Charles Sumner Stone, Jr. was at the top of the journalistic food chain when it came to the unorthodox style of reporting a story.  Better known as Chuck Stone, his pedigree includes the experience of being a Tuskegee Airman in World War II, special assistant to U.S. Rep. Adam Clayton Powell, cofounder and first president of the National Association of Black Journalists, and Walter Spearman professor at the University of North Carolina.  He was also a columnist and senior editor at the Philadelphia Daily News from 1971 – 1991.

Seventy-three men and two women – all fugitives from justice – chose to surrender themselves to Chuck Stone in the Daily News newsroom.  All of them said they were afraid of being beaten by the cops and all were black.  

On October 2, 1983, two armed men held up the Girard Bank at Bala and City Avenues.  With a hostage in their grasp, and cops and FBI agents at the front door, the robbers’ one request was to get Chuck Stone. 

With him on the scene a potentially fatal outcome transcended into a peaceful resolution.  These lawbreakers didn’t think all their problems would vanish with the swipe of an ink pen, but they were well aware that a respected journalist capable of objectivity would detain authorities from responding in an overly aggressive manner, when the assailants clearly intended to surrender without confrontation.  All too often bullets become the final resolution.

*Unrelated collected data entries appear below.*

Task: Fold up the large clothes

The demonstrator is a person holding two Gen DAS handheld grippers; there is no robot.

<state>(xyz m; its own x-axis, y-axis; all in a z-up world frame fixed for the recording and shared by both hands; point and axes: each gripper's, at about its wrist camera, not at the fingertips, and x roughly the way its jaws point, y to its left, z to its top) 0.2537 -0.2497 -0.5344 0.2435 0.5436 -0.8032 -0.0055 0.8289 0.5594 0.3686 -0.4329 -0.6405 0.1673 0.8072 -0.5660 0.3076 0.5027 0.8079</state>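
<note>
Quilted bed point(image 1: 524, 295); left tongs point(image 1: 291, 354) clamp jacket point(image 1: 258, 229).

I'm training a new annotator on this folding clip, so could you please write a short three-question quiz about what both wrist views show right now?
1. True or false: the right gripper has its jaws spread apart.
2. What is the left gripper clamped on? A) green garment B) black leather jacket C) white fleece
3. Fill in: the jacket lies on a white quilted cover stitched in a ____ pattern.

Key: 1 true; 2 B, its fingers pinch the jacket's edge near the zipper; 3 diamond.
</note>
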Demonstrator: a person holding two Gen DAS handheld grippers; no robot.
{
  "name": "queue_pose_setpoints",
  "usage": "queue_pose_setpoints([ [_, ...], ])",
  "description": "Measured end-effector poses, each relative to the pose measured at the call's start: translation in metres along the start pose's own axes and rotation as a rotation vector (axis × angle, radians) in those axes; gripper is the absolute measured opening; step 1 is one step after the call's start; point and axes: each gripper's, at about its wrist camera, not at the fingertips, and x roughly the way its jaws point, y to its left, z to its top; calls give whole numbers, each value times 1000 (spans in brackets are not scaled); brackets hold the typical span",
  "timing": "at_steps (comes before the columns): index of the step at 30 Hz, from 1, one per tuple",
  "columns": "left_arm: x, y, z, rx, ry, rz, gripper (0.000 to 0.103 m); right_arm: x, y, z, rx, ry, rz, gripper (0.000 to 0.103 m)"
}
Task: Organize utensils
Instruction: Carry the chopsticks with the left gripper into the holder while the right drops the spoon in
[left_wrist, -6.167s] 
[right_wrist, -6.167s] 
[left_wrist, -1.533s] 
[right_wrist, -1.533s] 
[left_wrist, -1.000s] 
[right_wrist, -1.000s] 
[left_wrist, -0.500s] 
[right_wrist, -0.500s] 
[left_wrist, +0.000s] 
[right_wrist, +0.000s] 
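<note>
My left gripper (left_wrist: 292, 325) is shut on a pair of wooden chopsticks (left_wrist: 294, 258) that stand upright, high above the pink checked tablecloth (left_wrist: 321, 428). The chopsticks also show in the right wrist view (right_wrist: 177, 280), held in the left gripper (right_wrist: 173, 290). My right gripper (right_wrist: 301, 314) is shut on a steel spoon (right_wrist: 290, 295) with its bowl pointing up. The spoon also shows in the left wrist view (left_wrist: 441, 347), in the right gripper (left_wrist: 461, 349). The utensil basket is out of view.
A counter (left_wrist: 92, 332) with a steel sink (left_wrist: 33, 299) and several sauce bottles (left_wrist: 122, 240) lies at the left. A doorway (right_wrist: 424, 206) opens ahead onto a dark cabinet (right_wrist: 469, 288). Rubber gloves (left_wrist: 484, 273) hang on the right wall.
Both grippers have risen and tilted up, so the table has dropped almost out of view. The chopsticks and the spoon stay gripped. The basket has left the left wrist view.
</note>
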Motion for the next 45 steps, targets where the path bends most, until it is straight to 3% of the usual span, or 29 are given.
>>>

In November of 1981, Chuck was called into Graterford State Prison when a convicted multiple – killer led four other inmates in a failed escape attempt that resulted in the inmates being trapped in the prison kitchen, while holding six hostages.  The legendary journalist again was requested; met with the prisoners; and received a list of their demands for better prison conditions.  

After two days of negotiating, the hostages were released without harm.  Which came as a shock when it was discovered the inmates were well armed with a double-barrel sawed-off shotgun, a single barrel shotgun, a .38 caliber pistol, and a .22 caliber pistol. 

The stories that Mr. Stone wrote pertaining to these noteworthy experiences exemplified his commitment to the people he viewed as victims of corruption and incompetence.  I wholeheartedly agree with Daily News columnist Elmer Smith, “He was a cause crusader because that’s what his people needed.”

Chuck Stone’s brand of journalism reinforces my passion to cultivate my own distinctive voice, and to be the “cause crusader” for my peoples living in the shadows of reproof.   A great monument can’t stand tall without a dependable stone, as it’s foundation.  Rest in peace Mr. Chuck Stone, 1924 – 2014.